We are told that Mr. Trump cannot be allowed to have any say over the Justice Department’s actions, since this might make him privy to sensitive details about an investigation into himself. We are also told that Congress—a separate branch of government, a primary duty of which is oversight—cannot be allowed to access Justice Department material. House Intelligence Committee Chairman Devin Nunes can’t be trusted to view classified information—something every intelligence chairman has done—since he might blow a source or method, or tip off the president.

That’s a political judgment, but it holds no authority. The Constitution set up Congress to act as a check on the executive branch—and it’s got more than enough cause to do some checking here.

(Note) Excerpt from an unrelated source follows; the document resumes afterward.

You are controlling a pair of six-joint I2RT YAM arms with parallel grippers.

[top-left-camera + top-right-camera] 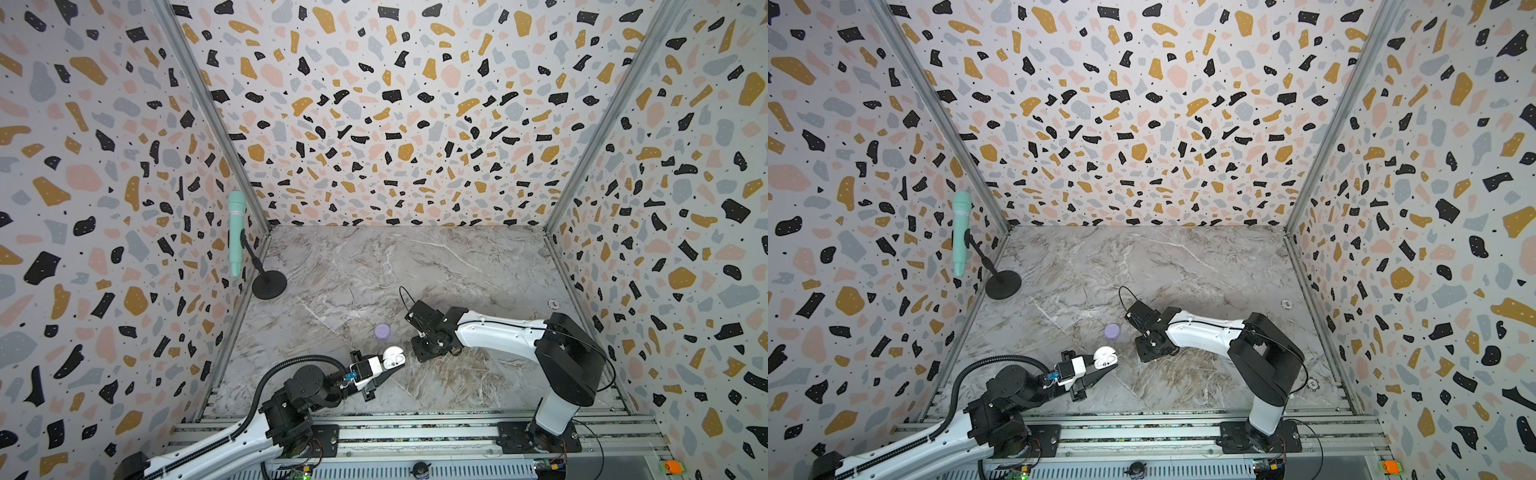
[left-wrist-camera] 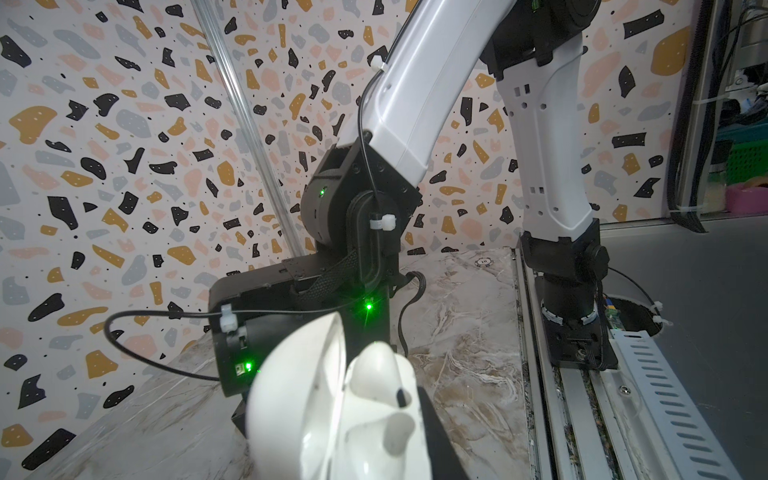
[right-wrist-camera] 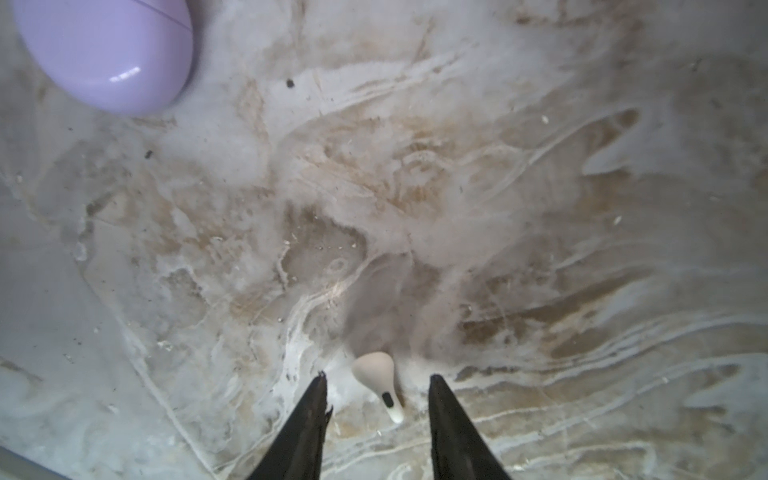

Yet the Justice Department and Federal Bureau of Investigation have spent a year disrespecting Congress—flouting subpoenas, ignoring requests, hiding witnesses, blacking out information, and leaking accusations.

Senate Judiciary Chairman Chuck Grassley has not been allowed to question a single current or former Justice or FBI official involved in this affair. Not one. He’s also more than a year into his demand for the transcript of former national security adviser Mike Flynn’s infamous call with the Russian ambassador, as well as reports from the FBI agents who interviewed Mr. Flynn. And still nothing.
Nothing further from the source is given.